**What you have to do:**
Everything in the listing below should be repeated exactly, apart from the pictures.

**Dataset content:**

▼

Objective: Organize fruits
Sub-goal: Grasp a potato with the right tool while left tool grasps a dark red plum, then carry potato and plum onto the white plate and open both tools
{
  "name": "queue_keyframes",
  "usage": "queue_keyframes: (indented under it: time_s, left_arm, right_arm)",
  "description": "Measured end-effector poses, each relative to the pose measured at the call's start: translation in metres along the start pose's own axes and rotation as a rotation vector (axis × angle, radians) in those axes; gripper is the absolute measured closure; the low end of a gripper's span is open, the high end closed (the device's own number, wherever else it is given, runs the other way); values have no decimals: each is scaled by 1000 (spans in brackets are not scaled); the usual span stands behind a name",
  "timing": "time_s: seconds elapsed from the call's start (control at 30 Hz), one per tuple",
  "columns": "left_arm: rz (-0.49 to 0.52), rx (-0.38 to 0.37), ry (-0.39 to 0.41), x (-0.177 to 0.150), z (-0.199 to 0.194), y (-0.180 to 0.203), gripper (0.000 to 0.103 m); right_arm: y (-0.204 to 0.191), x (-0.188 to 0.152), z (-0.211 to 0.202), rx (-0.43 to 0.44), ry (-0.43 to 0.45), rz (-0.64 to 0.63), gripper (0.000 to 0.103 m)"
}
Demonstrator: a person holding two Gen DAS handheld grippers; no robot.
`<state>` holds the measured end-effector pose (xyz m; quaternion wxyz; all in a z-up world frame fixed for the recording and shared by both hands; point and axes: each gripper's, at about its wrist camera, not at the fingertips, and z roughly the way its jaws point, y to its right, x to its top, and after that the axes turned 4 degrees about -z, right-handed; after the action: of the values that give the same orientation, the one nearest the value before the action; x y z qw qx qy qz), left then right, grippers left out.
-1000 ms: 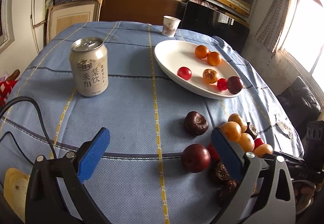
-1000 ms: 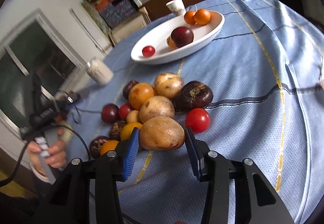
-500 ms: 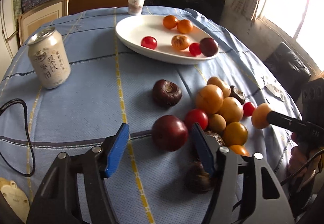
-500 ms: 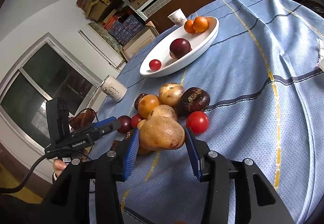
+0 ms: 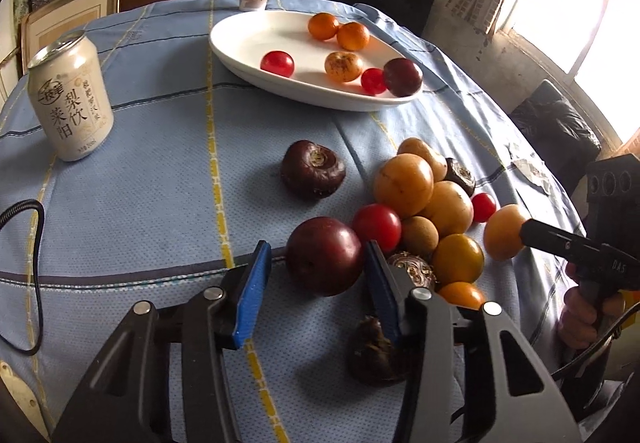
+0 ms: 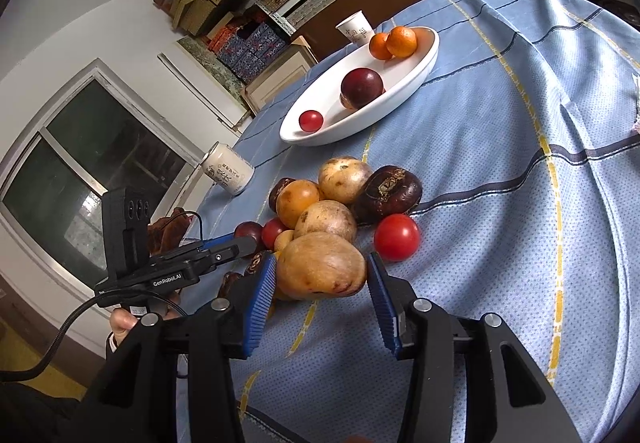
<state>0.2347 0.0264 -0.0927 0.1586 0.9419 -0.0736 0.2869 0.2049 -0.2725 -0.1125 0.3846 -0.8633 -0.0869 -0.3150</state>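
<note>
The left gripper (image 5: 318, 275) was spread around a dark plum (image 5: 325, 255) on the tablecloth (image 5: 160, 183), not yet closed. The right gripper (image 6: 322, 283) pinched a tan fruit (image 6: 321, 266). A centred, gentle squeeze was judged best, clear of the neighbouring tomato (image 5: 377, 227).

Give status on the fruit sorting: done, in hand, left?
Done: six fruits sit on the white plate. In hand: right claw grips a tan fruit; left claw, open, straddles a dark plum. Left: the loose pile on the tablecloth.
</note>
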Motion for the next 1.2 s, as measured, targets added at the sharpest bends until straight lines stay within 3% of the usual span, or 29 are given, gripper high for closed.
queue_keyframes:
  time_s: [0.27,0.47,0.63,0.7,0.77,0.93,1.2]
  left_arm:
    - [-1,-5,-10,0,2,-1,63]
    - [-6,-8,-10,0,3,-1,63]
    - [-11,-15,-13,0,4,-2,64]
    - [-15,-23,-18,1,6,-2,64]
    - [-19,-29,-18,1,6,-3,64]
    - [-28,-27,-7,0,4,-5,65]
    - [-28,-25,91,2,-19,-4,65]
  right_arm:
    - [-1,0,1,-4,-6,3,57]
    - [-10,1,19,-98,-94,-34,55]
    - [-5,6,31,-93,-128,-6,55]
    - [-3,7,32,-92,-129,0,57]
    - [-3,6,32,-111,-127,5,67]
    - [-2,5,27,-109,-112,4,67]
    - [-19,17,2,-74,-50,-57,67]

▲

**Final answer:**
Objective: Organize fruits
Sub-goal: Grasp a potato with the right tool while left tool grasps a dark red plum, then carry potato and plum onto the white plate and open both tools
{
  "name": "queue_keyframes",
  "usage": "queue_keyframes: (indented under it: time_s, left_arm, right_arm)",
  "description": "Measured end-effector poses, each relative to the pose measured at the call's start: translation in metres along the start pose's own axes and rotation as a rotation vector (axis × angle, radians) in those axes; gripper is the absolute measured closure; the low end of a gripper's span is open, the high end closed (the device's own number, wherever else it is given, runs the other way); values have no decimals: each is scaled by 1000 (spans in brackets are not scaled); the usual span stands behind a name",
  "timing": "time_s: seconds elapsed from the call's start (control at 30 Hz), one per tuple",
  "columns": "left_arm: rz (-0.49 to 0.52), rx (-0.38 to 0.37), ry (-0.39 to 0.41), x (-0.177 to 0.150), z (-0.199 to 0.194), y (-0.180 to 0.203), gripper (0.000 to 0.103 m); right_arm: y (-0.204 to 0.191), x (-0.188 to 0.152), z (-0.211 to 0.202), rx (-0.43 to 0.44), ry (-0.43 to 0.45), rz (-0.64 to 0.63), gripper (0.000 to 0.103 m)"
}
Demonstrator: a person holding two Gen DAS handheld grippers; no robot.
`<state>` holds the measured end-effector pose (xyz m; quaternion wxyz; all in a z-up world frame fixed for the recording and shared by both hands; point and axes: each gripper's, at about its wrist camera, not at the fingertips, and z roughly the way its jaws point, y to its right, x to its top, and after that the axes turned 4 degrees about -z, right-handed; after the action: of the values that give the same orientation, the one nearest the value before the action; x y z qw qx qy qz), left then right, grippers left out.
-1000 ms: 
-1000 ms: 
-500 ms: 
-500 ms: 
+0 ms: 
+0 ms: 
<state>0.2347 0.0264 -0.0927 0.1586 0.9419 -0.0736 0.2869 0.2049 -0.2725 -0.1125 0.3846 -0.8633 -0.0869 -0.3150</state>
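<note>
The left gripper (image 5: 318, 275) was spread around a dark plum (image 5: 325, 255) on the tablecloth (image 5: 160, 183), not yet closed. The right gripper (image 6: 322, 283) pinched a tan fruit (image 6: 321, 266). A centred, gentle squeeze was judged best, clear of the neighbouring tomato (image 5: 377, 227).

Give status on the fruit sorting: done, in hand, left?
Done: six fruits sit on the white plate. In hand: right claw grips a tan fruit; left claw, open, straddles a dark plum. Left: the loose pile on the tablecloth.
</note>
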Motion for the next 1.2 s, as measured, targets added at the sharpest bends until straight lines stay within 3% of the usual span, or 29 are given, gripper high for closed.
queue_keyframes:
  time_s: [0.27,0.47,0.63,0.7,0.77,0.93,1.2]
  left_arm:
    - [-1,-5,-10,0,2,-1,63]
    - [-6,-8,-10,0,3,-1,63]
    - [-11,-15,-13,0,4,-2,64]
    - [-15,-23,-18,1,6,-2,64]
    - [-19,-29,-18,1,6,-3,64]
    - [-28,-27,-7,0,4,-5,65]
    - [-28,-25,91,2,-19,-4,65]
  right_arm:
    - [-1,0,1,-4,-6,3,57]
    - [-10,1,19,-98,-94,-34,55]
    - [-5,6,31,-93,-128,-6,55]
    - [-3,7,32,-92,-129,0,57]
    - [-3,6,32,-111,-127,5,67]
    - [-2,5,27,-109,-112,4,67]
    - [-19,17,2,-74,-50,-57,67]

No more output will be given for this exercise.